Abstract
Purpose :
Choroidal abnormalities (CAs) have recently been introduced as new clinical criteria for the diagnosis of neurofibromatosis type 1 (NF1).The purpose of this study was to assess the long term natural history of CAs in a large pediatric NF1 population, quantifying their progression in number and dimensions.
Methods :
Pediatric patients (<16 years old) affected by NF1 with a minimum follow-up of 3 years with at least one CA in one eye were consecutively recruited.

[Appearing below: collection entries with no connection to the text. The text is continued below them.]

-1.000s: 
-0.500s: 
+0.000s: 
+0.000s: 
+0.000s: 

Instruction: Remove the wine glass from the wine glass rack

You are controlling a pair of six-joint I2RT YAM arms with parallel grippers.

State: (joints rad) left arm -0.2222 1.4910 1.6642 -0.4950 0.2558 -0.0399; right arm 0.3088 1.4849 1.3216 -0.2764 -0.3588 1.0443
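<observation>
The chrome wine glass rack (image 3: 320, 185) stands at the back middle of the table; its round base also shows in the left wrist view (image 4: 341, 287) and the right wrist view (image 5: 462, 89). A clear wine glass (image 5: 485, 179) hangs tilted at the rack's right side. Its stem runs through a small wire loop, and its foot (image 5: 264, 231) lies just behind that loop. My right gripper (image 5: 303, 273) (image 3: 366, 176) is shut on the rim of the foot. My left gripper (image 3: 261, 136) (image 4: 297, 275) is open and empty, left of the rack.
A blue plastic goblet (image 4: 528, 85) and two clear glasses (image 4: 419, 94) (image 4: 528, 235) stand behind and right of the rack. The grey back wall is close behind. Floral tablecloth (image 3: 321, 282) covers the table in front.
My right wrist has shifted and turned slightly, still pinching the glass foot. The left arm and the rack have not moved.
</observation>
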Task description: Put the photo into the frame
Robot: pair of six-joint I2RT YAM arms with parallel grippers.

Near-infrared (NIR) imaging was performed to identify CAs, which were quantified in number and size using the open-source ImageJ software (National Institutes of Health, Bethesda, Maryland, USA)(Fig 1). CAs area and perimeter were normalized for the optic disc dimensions, to avoid possible bias related to the growing process of the eye.
Results :
This study enrolled 99 eyes of 53 patients (31 males and 22 females), with a mean age of 7.1 ± 3.8 years old. All 99 eyes were examined at baseline and at least at 3-years follow-up (T3); 1-year follow-up (T1) was available for 80 eyes, 5-years follow-up (T5) for 59 eyes and 7-years follow-up (T7) for 36 eyes. Mean number of CAs increased from baseline (3.6 ± 3.2) to different follow-up visits (4.6 ± 3.5 at T1, 6.4 ± 4.1 at T3, 8.1 ± 4.8 at T5 and 9.6 ± 5.3 at T7), with a statistically significant trend (p<0.0001), and an estimated growth rate of 0.82 CAs per year, adjusted for age and for CAs number at baseline (p<0.0001). CAs area and perimeter also significantly increased during follow-up (p<0.0001 for each parameter). Patient age at baseline was inversely correlated with CAs number along time (coefficient=-0.1313, p=0.0068), while no correlation was found between patient age and CAs progression in size.
Conclusions :
In NF1 pediatric patients CAs increased both in number and dimensions, independently from the physiological growth of the eye. While the increase of CAs number occurs particularly at an earlier age, the increase in CAs dimensions is a slow process that remains constant during childhood.
This abstract was presented at the 2022 ARVO Annual Meeting, held in Denver, CO, May 1-4, 2022, and virtually.